I’ve never worked with itertools before, but it was really easy and useful for the combinations part of the python script I wrote to be able to create these files. All you have to do is import itertools and you should be set to use .combinations(), .permutations(), etc. The one problem I had with this right off the bat is that python 2.5 doesn’t have that functionality, and the shell at my office is set at python 2.5. Make sure that you run your script with python 2.7 (2.6 may support this, I’m not sure…) if you have more versions than just that.
We worked through what the total number of combinations would be of length 2-5 with 62 items. If I were to create a loop to calculate it:
sum=0 for i in range(2,6): sum+=(math.factorial(62)/math.factorial(62-i))/math.factorial(i) print sum
* heads up - after this point I’m working from memory so there totally could be errors since I’m not looking at the script - I may be able to post it another time.
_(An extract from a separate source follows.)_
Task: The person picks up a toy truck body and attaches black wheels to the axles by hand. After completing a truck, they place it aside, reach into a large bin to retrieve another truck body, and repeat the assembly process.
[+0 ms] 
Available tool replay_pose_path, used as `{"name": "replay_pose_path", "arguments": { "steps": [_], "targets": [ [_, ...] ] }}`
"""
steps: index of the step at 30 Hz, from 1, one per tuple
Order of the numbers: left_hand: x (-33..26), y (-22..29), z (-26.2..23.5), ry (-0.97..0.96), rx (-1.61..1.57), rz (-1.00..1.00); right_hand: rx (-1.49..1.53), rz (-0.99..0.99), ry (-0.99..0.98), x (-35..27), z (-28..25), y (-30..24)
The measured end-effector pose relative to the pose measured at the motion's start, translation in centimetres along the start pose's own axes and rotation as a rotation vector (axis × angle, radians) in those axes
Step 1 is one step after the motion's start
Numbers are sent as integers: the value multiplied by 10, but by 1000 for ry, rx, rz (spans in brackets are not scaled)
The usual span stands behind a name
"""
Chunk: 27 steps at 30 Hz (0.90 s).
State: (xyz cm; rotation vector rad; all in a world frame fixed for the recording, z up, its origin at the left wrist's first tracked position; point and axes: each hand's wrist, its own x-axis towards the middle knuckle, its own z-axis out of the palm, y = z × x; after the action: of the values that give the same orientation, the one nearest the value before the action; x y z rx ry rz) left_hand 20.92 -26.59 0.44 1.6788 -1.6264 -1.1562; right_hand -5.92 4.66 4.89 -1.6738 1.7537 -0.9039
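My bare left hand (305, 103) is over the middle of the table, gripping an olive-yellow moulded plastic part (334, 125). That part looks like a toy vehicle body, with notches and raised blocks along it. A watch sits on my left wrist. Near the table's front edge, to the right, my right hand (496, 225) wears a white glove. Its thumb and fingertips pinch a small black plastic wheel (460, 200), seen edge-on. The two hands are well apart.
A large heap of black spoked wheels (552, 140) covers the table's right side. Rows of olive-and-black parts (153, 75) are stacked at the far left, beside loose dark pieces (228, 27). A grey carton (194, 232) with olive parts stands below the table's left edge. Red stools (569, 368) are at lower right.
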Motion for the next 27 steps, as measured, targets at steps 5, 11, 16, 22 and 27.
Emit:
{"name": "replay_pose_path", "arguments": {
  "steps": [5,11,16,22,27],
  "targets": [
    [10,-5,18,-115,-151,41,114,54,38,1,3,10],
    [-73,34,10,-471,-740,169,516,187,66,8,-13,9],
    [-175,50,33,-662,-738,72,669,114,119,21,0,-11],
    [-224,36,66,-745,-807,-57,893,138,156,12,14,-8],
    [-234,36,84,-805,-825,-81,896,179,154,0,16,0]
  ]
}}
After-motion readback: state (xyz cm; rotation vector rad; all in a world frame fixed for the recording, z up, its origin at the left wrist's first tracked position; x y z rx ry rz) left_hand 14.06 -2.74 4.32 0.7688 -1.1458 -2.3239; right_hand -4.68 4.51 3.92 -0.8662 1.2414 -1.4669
So, this would output 7,068,558, which is the total number of combinations we needed to create. To do what I needed, I read in a two column, tab delimited file and saved each column to a list. Then, for each list I used
itertools.combinations(list,num) where num is the number of items to use for the combinations (ranging from 2-6 in this case).
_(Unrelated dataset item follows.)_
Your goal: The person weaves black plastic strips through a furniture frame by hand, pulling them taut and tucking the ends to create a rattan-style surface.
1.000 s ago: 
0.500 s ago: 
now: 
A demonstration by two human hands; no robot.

After creating the objects, I looped through them using
zip to join them together for each line for the new file. We wanted the first column to be regexes, so I joined the items in the first tuple by a regex string (ex.
".*".join(tuple1)), and joined the second tuple by underscores (
"_".join(tuple2)). In total the whole part of the script looked somethng like:
for n,r in zip(list1,list2): out_line=".*".join(n)+"\t"+"_".join(r)+"\n"
zip is a cool function in python - it will return tuples at the same location in two sequences. If one sequence is smaller, it will only go until the end of the smaller one. By looping through the tuples in what zip returns I can get to each pairing and output them to the same row.
I’m super excited about this project - I really liked using itertools and zip for this, and I learned a lot about more tools I can use in Python.